Der Canal Grande in Venedig zieht mit einem tiefen Blau in den Bann, Sonnenuntergänge erstrahlen in allen Rottönen und farbige Häuserreihen entfachen die Reiselust. Seidenmaler Bruno Domenico Grüniger beeindruckt vor allem mit seinen leuchtenden Farben. «Grün ist für mich nicht einfach gleich grün», meint der Urdorfer und holt seine Farbtöpfe hervor. Seine Sammlung an Grüntönen reicht von Mint über Pistazie bis hin zu Kiwi. «Ich mische meine Farben nie, deshalb bleiben sie auch so intensiv», verrät Grüniger. Seine Künstlerkarriere begann bereits in der dritten Klasse. So richtig gepackt hat ihn das Malen jedoch erst 2003, als er nach jahrelanger künstlerischer Suche die Seidenmalerei für sich entdeckte.

Höchste Präzision

Grüniger war nie der Typ, der «einfach einen Pinsel in die Hand nehmen und grosszügig Farbe auf der Leinwand verteilen» konnte. Als gelernter Feinmechaniker liegt ihm die Feinarbeit.

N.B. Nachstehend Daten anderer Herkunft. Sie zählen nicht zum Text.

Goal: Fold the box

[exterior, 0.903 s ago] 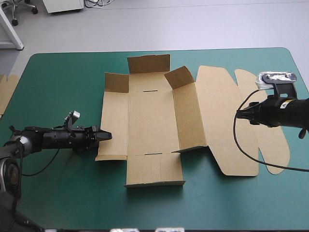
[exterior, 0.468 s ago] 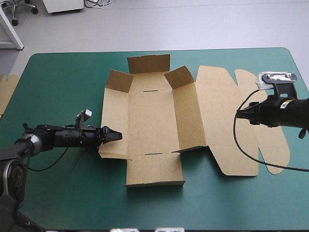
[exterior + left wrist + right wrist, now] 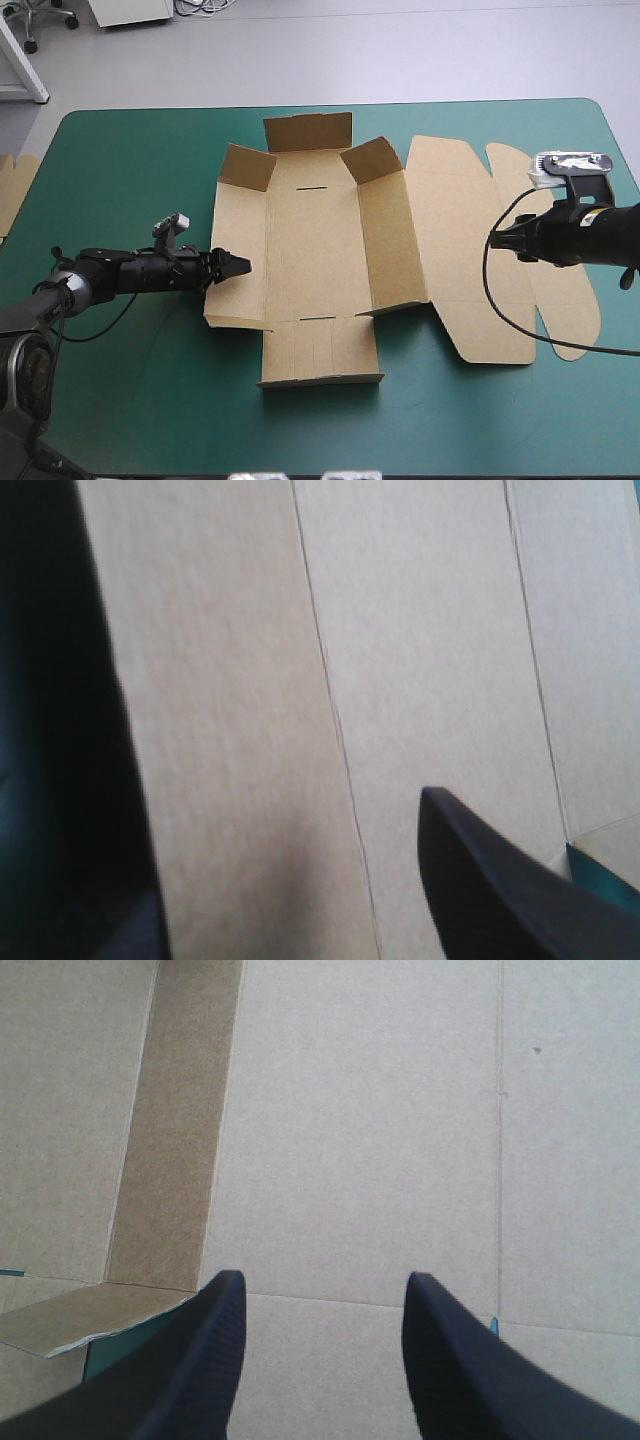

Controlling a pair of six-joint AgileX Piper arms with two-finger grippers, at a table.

Seine Liebe zum Detail hat er schon als junger Künstler entdeckt, als er im Zeichenunterricht in der dritten Klasse die Häuserreihe der Bachmatt-strasse in Altstetten skizzierte.

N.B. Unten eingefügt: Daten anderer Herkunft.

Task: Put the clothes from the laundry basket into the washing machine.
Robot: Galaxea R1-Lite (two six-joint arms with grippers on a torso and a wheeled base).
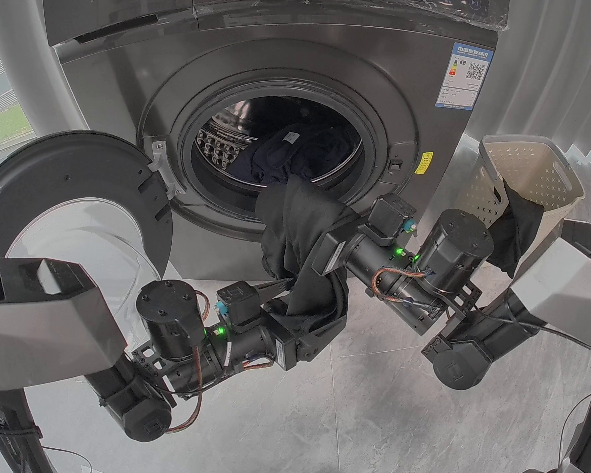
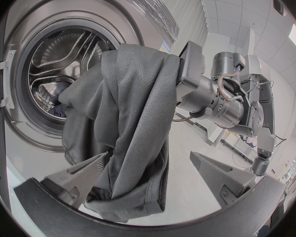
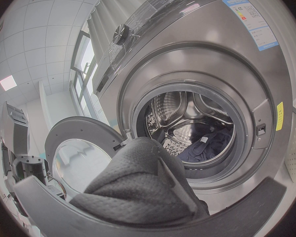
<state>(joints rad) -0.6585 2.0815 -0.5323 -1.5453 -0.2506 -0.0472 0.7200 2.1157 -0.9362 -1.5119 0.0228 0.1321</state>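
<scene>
**Grey garment hanging at the washer's mouth**

The dark grey garment (image 1: 295, 231) is draping over the right gripper (image 1: 325, 241), covering it, so its grasp cannot be told. Just below it, the left gripper (image 2: 148, 155) is gaping wide, one finger (image 2: 85, 175) touching the cloth. Ahead of both, the washing machine (image 1: 387, 87) is standing open, navy clothes (image 1: 289, 156) lying inside.
</scene>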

Auch heute noch fallen bei seinen Kunstwerken besonders die präzisen Pflastersteine der Zürcher Altstadt oder Ziegelsteine der Hausdächer von Alberobello in Apulien auf. «Beim Malen auf Seide ist höchste Präzision gefragt», so Grüniger. Malt er auch nur einen kleinen Punkt daneben, kann er nicht einfach wie auf einer Leinwand darüber malen. Selbst einen hellen Farbfleck würde man noch sehen.

Der erfahrene Seidenmaler hat jedoch seine Tricks entwickelt, um Flecken zu kaschieren. «Aus einem kleinen schwarzen Punkt neben der Kuppel von Venedig wurde ein schwarzer Entenschwarm, der an der Kuppel vorbeifliegt», erinnert sich Grüniger. Ebenso hat er aus einem schwarzen Fleck auf einem blühenden Baum eine Wespe gezaubert.

Für das Seidenmalen braucht es ausserdem viel Geduld. An einem Bild, das etwa ein Meter mal ein Meter gross ist, arbeitet Grüniger ungefähr zwei bis drei Monate. Ganz nach seinen italienischen Vorfahren lässt er sich jedoch nicht so schnell aus der Ruhe bringen. «Wenn ich arbeite, läuft nebenbei immer der Fernseher oder die Stereoanlage. Ich höre zwar die Musik, aber sie stört mich nicht in meiner Konzentration.»

Italiener mit Leib und Seele

Seine grösste Inspiration findet Grüniger in seiner zweiten Heimat Italien. Seine Mutter stammt aus Camisano, nahe Venedig, weshalb der Künstler schon als kleines Kind die meisten Ferien im Land der Sonne verbracht hat. Die Faszination ist geblieben, jedoch zieht es den Italiener heute mehr gen Süden. «Der Süden ist immer noch genauso wie früher und lässt sich nicht von der Hektik der restlichen Welt aus der Ruhe bringen», meint Grüniger.

Motive für seine Kunstwerke sammelt der Seidenmaler jedoch in ganz Italien. Auf seinen Reisen durch italienische Städte geht er oft an den Bahnhöfen vorbei und schaut sich die dort ausgestellten Postkarten an. Schöne Motive werden mit in die Schweiz genommen und dienen zusammen mit den eigenen Aufnahmen als Inspirationsquelle.

In Italien findet der Künstler auch viele Anregungen für seine leuchtenden Farben. «Wissen Sie, dort ist der Boden wirklich so rot wie auf diesem Bild», sagt der Maler und zeigt auf eines seiner Werke. Und manchmal muss man einfach genauer hinschauen, dann sieht man, dass auch das Wasser der Limmat nicht immer nur blau ist, sondern die unterschiedlichsten Farbtöne annehmen kann.